Go inside the Dempsey and run laps, and if one of the coaches are there they'll let me use the Alter-G.
What's really pissing me off is the lack of snow removal. It wouldn't be so bad if the Seattle Powers That Be hadn't been in the news congratulating themselves for getting the snow off the main streets - which they kind of did, but the side streets/surrounding areas are slicker than snot. The public "transit" system is running maybe 50% of its buses; Sea-Tac airport "ran out of de-icer" in two days (they're supposed to keep a week's worth) leaving thousands stranded (can't get in OR out), and Greyhound turned all its stranded passengers out the other night when they closed the station.
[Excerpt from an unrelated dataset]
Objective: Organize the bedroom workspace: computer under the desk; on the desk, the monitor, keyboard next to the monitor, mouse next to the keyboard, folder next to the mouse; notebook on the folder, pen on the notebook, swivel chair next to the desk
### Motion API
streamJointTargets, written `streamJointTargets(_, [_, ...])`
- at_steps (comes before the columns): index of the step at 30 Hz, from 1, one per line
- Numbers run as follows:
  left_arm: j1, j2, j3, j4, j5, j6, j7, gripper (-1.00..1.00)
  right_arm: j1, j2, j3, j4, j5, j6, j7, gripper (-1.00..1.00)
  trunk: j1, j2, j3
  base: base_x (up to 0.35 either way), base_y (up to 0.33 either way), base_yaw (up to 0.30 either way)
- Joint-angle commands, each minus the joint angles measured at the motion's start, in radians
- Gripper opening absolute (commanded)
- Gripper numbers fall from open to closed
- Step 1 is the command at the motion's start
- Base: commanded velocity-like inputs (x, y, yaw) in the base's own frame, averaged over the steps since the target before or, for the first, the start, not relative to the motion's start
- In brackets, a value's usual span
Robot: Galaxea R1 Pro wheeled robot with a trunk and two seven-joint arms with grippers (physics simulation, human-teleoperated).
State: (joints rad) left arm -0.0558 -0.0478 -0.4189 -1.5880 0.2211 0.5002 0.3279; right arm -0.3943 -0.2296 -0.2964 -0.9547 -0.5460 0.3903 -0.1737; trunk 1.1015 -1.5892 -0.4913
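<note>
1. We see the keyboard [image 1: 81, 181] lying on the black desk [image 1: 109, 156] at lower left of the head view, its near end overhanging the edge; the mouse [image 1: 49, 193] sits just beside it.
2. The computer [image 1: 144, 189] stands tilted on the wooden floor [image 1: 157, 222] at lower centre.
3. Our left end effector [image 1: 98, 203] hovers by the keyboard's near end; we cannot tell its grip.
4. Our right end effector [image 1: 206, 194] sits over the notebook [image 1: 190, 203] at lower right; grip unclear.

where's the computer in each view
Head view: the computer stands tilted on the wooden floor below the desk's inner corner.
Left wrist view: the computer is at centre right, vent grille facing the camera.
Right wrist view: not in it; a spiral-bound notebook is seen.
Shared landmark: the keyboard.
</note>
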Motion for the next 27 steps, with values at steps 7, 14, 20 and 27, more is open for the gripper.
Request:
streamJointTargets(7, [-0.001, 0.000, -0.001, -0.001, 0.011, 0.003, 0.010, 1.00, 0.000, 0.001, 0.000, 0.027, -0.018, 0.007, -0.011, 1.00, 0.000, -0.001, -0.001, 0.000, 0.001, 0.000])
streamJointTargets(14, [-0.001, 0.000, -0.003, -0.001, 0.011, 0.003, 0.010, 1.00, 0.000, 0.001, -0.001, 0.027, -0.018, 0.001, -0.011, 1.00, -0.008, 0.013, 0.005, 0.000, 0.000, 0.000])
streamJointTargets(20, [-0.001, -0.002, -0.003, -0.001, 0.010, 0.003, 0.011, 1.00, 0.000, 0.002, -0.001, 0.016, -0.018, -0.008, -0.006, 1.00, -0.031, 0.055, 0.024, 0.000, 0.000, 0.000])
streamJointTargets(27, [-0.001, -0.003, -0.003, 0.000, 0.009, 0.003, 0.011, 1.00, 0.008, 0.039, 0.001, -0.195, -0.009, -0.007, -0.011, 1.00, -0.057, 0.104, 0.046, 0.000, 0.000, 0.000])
They said the passengers could go to a homeless shelter; problem was no one told the homeless shelter, and the shelter wouldn't let them in. Took 3 hours of these people standing out in the cold before the cops arrived and transported them elsewhere. Not to mention the charter bus sliding down a hill, crashing a barrier and hanging over the interstate (complete with passengers inside) because "they didn't know the road was closed." Complete cluster phuque around here. Yet all the nanny staters keep telling us to give up our cars and use mass transit. I think not.